We also found several discrepancies concerning the CKD and NKF groups. Patients with CKD had higher in-hospital mortality compared to the NKF group (64.0 vs. 18.8%, p < 0.001), but the CKD group had other co-existing chronic diseases like diabetes (44.0 vs. 20.3%, p = 0.008), coronary artery disease (48.0 vs. 11.4%, p < 0.001), older age (75.5 ± 12.6 vs. 64.0 ± 15.9 [y], p = 0.001), and a higher concentration of NT-proBNP (23,378.6 ± 32,018.2 vs. 8720.2 ± 16,937.2 [ng/dL], p = 0.032) than the NKF group. ICU admission was not significantly more frequent compared to the NKF group (16.0 vs. 12.9%, p = 0.753), as the presence of several comorbidities often resulted in ICU admission refusal due to the need to triage and avoid futile treatment. Individuals from the CKD group had a higher WBC compared to the group with NKF (15.3 ± 11.4 vs. 10.4 ± 6.9 [1 × 103/mm3], p < 0.001), which may be the result of a more severe clinical course of COVID-19 in this group. A higher concentration of potassium (5.3 ± 0.9 vs. 4.7 ± 0.6 [mmol/L], p = 0.002) and urea (148.2 ± 94.6 vs. 53.0 ± 40.0 [mg/dL], p < 0.001) is the result of impairment in kidney function and potentially cell damage. Lower platelet counts in the CKD group compared to the NKF group (247.3 ± 102.5 vs. 299.3 ± 115.7 [1 × 103/mm3], p = 0.036) may result from inflammation and subsequent disseminated coagulation. Higher concentrations of lactates in patients with CKD compared to the group with preserved renal function correspond with a higher mortality rate, which is reported in another study concerning risk factors in COVID-19 patients [36]. In the performed univariable logistic regression, CKD was also significantly associated with mortality (OR 4.044, 95%CI: 1.723–9.490, p = 0.013).
In our study, from all creatinine-related parameters, the maximal detected value of creatinine during hospital stay was the best parameter for identifying high-risk mortality patients. The proposed maximal creatinine cut-off value of 1.4 [mg/dL] corresponds to a significantly decreased eGFR < 60 mL/min/1.73 m2, which correlates almost to stage 2 AKI. Nevertheless, all considered dynamic AKI parameters appear to be valuable for predicting in-hospital death in severe COVID-19 infections. Our results emphasize the significant role of decreasing renal function as a marker of COVID-19 severity, which could be helpful in accurate patient stratification [37].
Despite our promising results, the work presented has some limitations. First, we used a rise or decrease in creatinine to recognize the AKI occurrence. However, only a creatinine increase was specifically proposed for the recognition of AKI in the KDIGO criteria [4]. Nevertheless, in the prospective, multicenter cohort study that enrolled 1538 participants, time-dependent kidney function recovery was used to recognize resolving or non-resolving AKI, which had a significant impact on kidney-specific long-term outcomes [38]. Thus, our approach to identifying AKI by an increase or decrease in creatinine, especially in severely ill patients with unknown nephrological history, seems fully justified [39]. Some cases of AKI are community-acquired, so the KIDIGO criteria include not only a known but also a presumed increase in serum creatinine at least 1.5 × baseline within the prior 7 days.
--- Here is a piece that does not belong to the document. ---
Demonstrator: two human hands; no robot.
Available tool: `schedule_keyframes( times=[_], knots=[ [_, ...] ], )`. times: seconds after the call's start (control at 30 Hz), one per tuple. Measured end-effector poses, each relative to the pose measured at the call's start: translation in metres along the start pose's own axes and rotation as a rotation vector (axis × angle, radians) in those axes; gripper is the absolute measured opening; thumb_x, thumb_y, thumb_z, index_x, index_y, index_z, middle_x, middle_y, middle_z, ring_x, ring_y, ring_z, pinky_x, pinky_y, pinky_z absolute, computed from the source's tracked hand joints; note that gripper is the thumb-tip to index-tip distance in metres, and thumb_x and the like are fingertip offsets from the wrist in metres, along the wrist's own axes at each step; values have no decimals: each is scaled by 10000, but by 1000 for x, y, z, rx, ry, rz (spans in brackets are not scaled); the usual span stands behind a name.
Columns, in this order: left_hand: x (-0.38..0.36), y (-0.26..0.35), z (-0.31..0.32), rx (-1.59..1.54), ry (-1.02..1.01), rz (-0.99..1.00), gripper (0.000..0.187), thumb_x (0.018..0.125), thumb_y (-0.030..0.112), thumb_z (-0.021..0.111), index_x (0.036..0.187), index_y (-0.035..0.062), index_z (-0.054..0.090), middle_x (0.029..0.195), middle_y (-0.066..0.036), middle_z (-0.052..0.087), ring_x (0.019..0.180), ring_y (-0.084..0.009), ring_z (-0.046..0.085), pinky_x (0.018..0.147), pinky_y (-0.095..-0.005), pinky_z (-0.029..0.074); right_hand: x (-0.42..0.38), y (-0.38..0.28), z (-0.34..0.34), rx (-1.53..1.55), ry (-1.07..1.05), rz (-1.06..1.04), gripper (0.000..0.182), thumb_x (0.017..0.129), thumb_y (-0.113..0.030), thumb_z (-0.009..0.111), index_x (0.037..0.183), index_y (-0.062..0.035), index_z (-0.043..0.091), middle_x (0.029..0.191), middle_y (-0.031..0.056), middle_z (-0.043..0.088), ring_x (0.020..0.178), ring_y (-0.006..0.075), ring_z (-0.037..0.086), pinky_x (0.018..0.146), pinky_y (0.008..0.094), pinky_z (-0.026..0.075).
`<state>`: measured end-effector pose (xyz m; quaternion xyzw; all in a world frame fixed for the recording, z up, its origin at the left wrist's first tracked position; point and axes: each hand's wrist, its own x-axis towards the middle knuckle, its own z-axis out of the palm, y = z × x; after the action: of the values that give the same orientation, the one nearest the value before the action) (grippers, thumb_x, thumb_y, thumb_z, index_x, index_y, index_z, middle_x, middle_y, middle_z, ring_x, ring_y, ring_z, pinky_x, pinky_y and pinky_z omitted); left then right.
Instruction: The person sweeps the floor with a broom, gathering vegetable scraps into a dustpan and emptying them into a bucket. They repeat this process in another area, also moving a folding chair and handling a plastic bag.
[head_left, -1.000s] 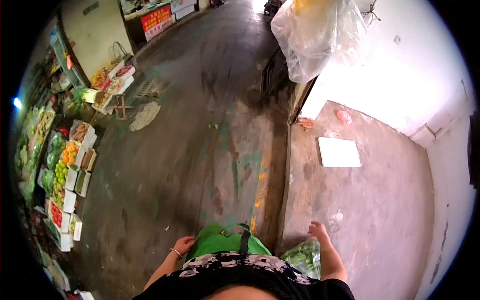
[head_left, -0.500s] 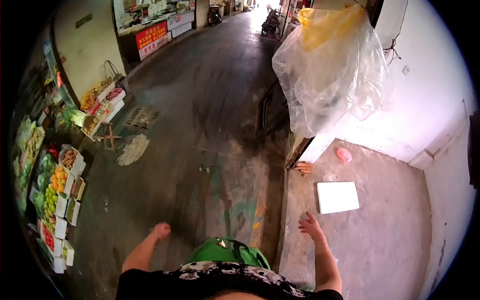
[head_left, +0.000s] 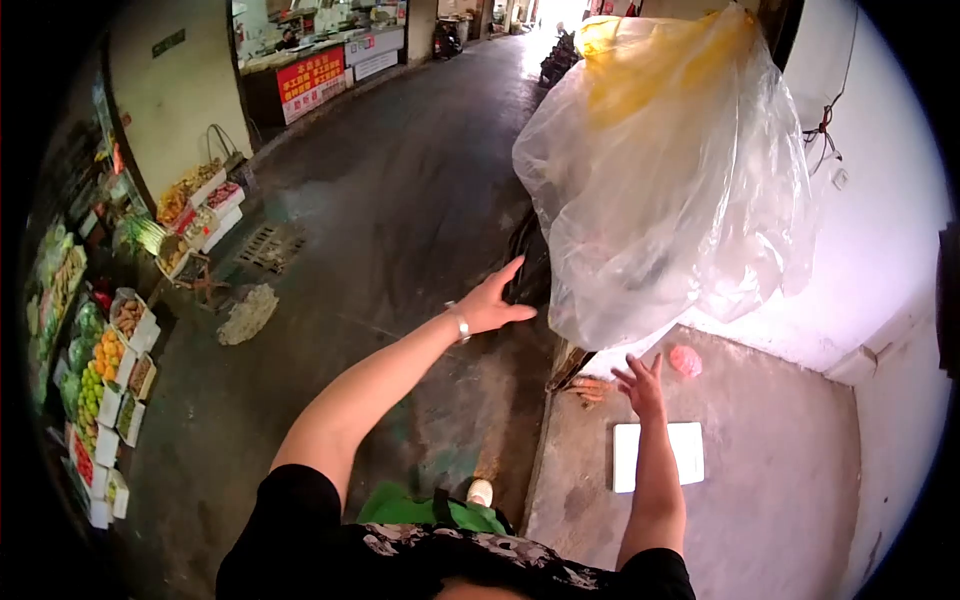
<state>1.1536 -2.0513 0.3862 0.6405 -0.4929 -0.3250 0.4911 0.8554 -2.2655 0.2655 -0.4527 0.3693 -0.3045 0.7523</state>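
A large clear plastic bag [head_left: 670, 200] with a yellow patch at its top hangs ahead of me on the right. My left hand [head_left: 492, 302] reaches out on its left side, thumb and fingers apart, with a bracelet at the wrist. Just under the bag's lower edge, my right hand [head_left: 642, 386] is raised with its fingers spread. Both hands hold nothing and look apart from the bag. Below my right hand, a white flat slab [head_left: 690, 455] lies on the floor, partly covered by my forearm. A green cloth [head_left: 395, 503] shows at my waist.
Crates of fruit and vegetables [head_left: 100, 380] line the left side. A drain grate [head_left: 270, 247] and a pale heap [head_left: 248, 314] lie on the passage floor. Carrots [head_left: 590, 390] and a pink bag [head_left: 685, 361] rest near the white wall [head_left: 880, 200]. Motorbikes [head_left: 560, 58] stand farther off.
Both my hands have risen and stretched forward toward the plastic bag, the left one swinging far to the right. The bag appears nearer and larger, and a shoe shows below.
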Motion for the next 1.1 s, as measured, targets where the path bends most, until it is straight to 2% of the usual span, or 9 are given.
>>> schedule_keyframes(
  times=[0.13,0.23,0.27,0.43,0.63,0.7,0.87,0.97,1.1],
  knots=[
    [91,39,53,-222,101,54,1078,699,192,733,1409,199,-78,1449,-154,145,1002,-219,546,648,-329,516,80,-10,32,149,-127,-156,727,811,-158,606,1352,-157,120,1064,100,529,837,248,593,560,277,435],
    [118,60,76,-419,56,3,929,713,169,713,1415,143,106,1294,-137,425,932,-189,567,711,-294,493,80,-11,39,-901,-380,-585,216,784,-75,579,987,-30,520,798,49,564,758,166,576,571,269,448],
    [127,55,77,-213,3,103,759,724,157,704,1342,106,266,1142,-113,515,907,-165,572,734,-277,478,66,-6,42,-186,-238,-156,98,773,-33,547,861,2,576,820,40,571,709,140,556,578,260,450],
    [81,79,34,-14,-224,191,223,783,91,639,997,40,600,834,-28,624,805,-86,572,735,-228,456,-15,-91,-81,-633,33,-178,116,784,-100,565,843,-4,592,696,27,561,618,97,516,561,244,433],
    [17,108,48,-306,-480,110,211,805,58,603,1011,19,580,767,27,542,726,-53,513,697,-215,434,-122,-155,-126,338,176,-599,287,824,-143,546,1073,-3,516,1098,151,561,869,247,574,737,321,471],
    [4,105,62,-330,-558,7,236,801,46,602,1034,19,571,742,44,500,705,-47,482,684,-208,418,-124,-169,-116,-1192,215,113,175,841,-121,485,941,6,553,880,56,586,675,176,525,628,278,455],
    [-22,123,59,-618,-593,214,304,833,50,566,1131,33,510,739,24,506,659,-52,516,625,-221,501,-169,-197,-114,167,375,-645,94,825,-85,529,787,-32,597,707,11,554,592,125,491,506,237,383],
    [-33,120,54,-637,-537,152,413,808,48,594,1202,41,470,757,41,464,691,-42,466,656,-202,438,-174,-187,-107,-1679,530,-451,152,768,-24,555,909,-43,606,739,7,516,673,114,475,608,257,415],
    [-52,130,48,-750,-482,158,483,795,58,614,1246,61,440,773,47,458,711,-49,445,698,-183,383,-206,-197,-21,-1061,669,-913,366,825,-12,546,1187,-30,496,899,4,515,736,95,461,677,214,404]
  ],
)
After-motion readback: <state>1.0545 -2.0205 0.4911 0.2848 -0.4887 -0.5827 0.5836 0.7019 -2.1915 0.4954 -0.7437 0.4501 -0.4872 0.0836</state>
In everyday practice, patients usually do not have their creatinine concentration results within the last week to compare values. In our study, for the diagnosis of AKI, we took into account only the change in creatinine concentration. Like other researchers, we did not take into consideration urinary output due to missing data [5,6]. Reliable monitoring of hourly diuresis is carried out in the ICU [40], but most patients in our study were hospitalized in HDU beds.
Due to the poor status of patients at admission, a medical interview was shortened, and medical charts of individuals transferred from other hospitals often lacked information. Thus, we wanted to surrogate a thorough medical history review by using the criterion of a reduced elevated creatinine concentration to increase the sensitivity of an AKI diagnosis.
Also, our study describes only the impact of AKI on in-hospital morbidity and mortality. It is well established that AKI onset among inpatients influences their status after discharge. This depends on but is not limited to the return of kidney function [38]. This is even more important for COVID-19 patients, as severe COVID-19-associated AKI was associated with worse long-term post-AKI kidney function recovery [41].
The last limitation that should be pointed out is that our research was a single-center observational study, and all examined patients were white Caucasians, resulting from the characteristics of the Polish population.

5. Conclusions

AKI among patients with severe COVID-19 pneumonia was correlated with a more severe lung manifestation, higher blood markers of inflammation, prolonged hospital stay, and elevated in-hospital mortality rate compared to those with NKF. CKD was also associated with a poor outcome. The maximal serum creatinine concentration turned out to be the best marker differentiating survivors from deceased patients.

Author Contributions

J.K. planned the study, created the database, wrote the draft of the manuscript, and corrected and approved the manuscript. A.G. planned the study, wrote the draft of the manuscript, and corrected the manuscript. A.M. was responsible for study design, data curation, creation of the database, and correction of the manuscript. M.G. was responsible for study design, data curation, creation of the database, and correction of the manuscript. K.P. was responsible for study design, data curation, creation of the database, and correction of the manuscript. E.J. was responsible for data curation, creation of the database, and correction of the manuscript. A.L. planned the study, performed statistics, provided methodological support, and corrected the manuscript. All authors have read and agreed to the published version of the manuscript.

Funding

The publication was funded by the subvention of the Polish Ministry of Education and Science (25/W/2022).

Institutional Review Board Statement

The study was approved by the Ethics Committee of Military Institute of Warsaw (24/WIM/2021), approved on 21 May 2021.

Informed Consent Statement

Not applicable, due to retrospective nature of the study and lack of consent approved by the Ethics Committee.

Data Availability Statement

The datasets used and analyzed in this study are available from the corresponding author upon reasonable request.

Conflicts of Interest

The authors declare no conflicts of interest.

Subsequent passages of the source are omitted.